Hydrogen internal combustion engines (H2-ICE) and hydrogen fuel cells still have challenges to meet to bring production of commercial and off-highway vehicles to fruition. More than a high-level overview, this 60-minute webinar from the editors of Truck & Off-Highway Engineering will take a deep dive into the technology advancements and technical challenges yet to conquer. Acknowledging that significant infrastructure challenges exist, this webinar will focus on the readiness level of the onboard systems and components necessary to power the next generation of vehicles as well as the modeling, simulation, and testing taking place to make it all possible.
Topics include:
- The challenges of H2 in ICE
- Flame flashback/backfiring and higher NOx emissions due to higher flame temperatures
- Newer turbocharger design requirements
- Reduced combustion stability and increased fire risk due to wider flammability range, higher flame-speed, tendency of transition to detonation, and smaller quenching distances of H2
- Hot spots due to higher flame temperatures, which can lead to undesirable preignition and knock
- Fire hazards from H2 leakage through the piston rings into the crankcase
- Using high-fidelity computational fluid dynamics (CFD) modeling for finding innovative solutions to these challenges and mitigated risks
- The specific numerical tools required for H2-ICE modeling
- Selecting a useful CFD tool with advanced features and reduced time to solution
- Barriers to widespread adoption:
- Total cost of ownership vs. incumbent powertrain technologies
- Current infrastructure and availability challenges due to fuel cost.

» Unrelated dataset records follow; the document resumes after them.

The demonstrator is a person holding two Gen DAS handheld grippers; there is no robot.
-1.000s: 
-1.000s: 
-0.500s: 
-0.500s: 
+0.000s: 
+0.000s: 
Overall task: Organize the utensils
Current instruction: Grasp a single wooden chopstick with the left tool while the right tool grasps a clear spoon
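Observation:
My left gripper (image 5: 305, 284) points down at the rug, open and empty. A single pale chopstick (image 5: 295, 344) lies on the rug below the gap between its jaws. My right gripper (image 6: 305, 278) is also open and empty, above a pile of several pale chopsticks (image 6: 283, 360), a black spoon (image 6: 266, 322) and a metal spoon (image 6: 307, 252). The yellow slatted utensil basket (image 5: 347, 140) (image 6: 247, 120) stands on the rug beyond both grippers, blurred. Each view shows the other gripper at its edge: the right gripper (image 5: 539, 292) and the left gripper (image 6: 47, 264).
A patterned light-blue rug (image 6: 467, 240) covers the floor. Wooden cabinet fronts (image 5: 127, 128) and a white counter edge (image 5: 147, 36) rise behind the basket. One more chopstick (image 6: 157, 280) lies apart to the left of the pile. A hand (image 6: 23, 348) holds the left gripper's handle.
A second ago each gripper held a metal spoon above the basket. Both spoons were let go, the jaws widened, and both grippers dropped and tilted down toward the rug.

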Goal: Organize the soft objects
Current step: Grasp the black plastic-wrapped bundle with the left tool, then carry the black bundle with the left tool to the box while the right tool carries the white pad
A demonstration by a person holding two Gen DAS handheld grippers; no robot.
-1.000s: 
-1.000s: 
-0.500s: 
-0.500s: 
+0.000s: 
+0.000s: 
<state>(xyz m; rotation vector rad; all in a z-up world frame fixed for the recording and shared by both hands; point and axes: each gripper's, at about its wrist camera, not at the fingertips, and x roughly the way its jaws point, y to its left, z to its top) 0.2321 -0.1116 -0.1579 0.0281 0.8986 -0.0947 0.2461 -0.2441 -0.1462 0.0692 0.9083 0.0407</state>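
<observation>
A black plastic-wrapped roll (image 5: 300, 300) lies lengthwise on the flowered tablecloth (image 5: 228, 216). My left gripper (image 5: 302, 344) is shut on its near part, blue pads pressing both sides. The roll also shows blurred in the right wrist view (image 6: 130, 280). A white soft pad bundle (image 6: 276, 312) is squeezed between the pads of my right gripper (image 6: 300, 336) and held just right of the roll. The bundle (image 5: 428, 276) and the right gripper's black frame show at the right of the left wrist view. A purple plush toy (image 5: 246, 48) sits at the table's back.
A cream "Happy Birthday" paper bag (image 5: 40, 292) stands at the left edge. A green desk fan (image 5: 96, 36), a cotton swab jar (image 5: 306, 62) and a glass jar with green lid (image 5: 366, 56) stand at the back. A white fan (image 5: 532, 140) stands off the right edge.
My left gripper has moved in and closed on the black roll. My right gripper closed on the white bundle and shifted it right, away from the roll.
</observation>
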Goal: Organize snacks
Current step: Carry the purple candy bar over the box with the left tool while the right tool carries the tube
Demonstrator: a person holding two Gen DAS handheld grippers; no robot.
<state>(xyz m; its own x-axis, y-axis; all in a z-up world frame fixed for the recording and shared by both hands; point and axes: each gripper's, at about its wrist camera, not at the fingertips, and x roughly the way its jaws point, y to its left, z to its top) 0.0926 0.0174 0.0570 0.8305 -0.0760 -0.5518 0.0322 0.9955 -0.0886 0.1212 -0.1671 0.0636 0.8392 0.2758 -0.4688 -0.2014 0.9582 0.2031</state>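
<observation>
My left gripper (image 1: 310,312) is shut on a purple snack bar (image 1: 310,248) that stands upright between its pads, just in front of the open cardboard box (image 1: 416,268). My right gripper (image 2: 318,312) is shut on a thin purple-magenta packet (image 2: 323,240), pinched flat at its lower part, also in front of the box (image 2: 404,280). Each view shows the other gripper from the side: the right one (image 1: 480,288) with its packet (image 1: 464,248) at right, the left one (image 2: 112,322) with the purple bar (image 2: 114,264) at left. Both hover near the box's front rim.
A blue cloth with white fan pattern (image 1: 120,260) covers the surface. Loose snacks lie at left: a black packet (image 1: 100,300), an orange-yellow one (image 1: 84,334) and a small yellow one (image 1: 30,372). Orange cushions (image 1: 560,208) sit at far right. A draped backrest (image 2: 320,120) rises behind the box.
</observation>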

- How additive hydrogen engine technologies that produce competitive power density and promote high efficiency can help reduce these barrier
- The important role component advancements within the fuel cell balance-of-plant must play in aligning fuel cell powertrains’ durability with that of incumbent diesel ICE powertrains
- Why H2- ICE is an important bridge technology to fuel cells in some markets and a longer-term technology solution in others
An audience Q&A session will follow the technical presentation.
Speakers:
Mike Bunce, Ph.D., Head of Research and Head of Design & Analysis, MAHLE Powertrain
Dr. Mike Bunce is the Head of Research and the Head of Design & Analysis for MAHLE Powertrain’s U.S. group, where he has worked for 12 years. His group’s research topics include advanced combustion, low life-cycle carbon fuels including hydrogen, electrification, and fuel cells. Mike holds a Ph.D. in mechanical engineering from the University of Nottingham.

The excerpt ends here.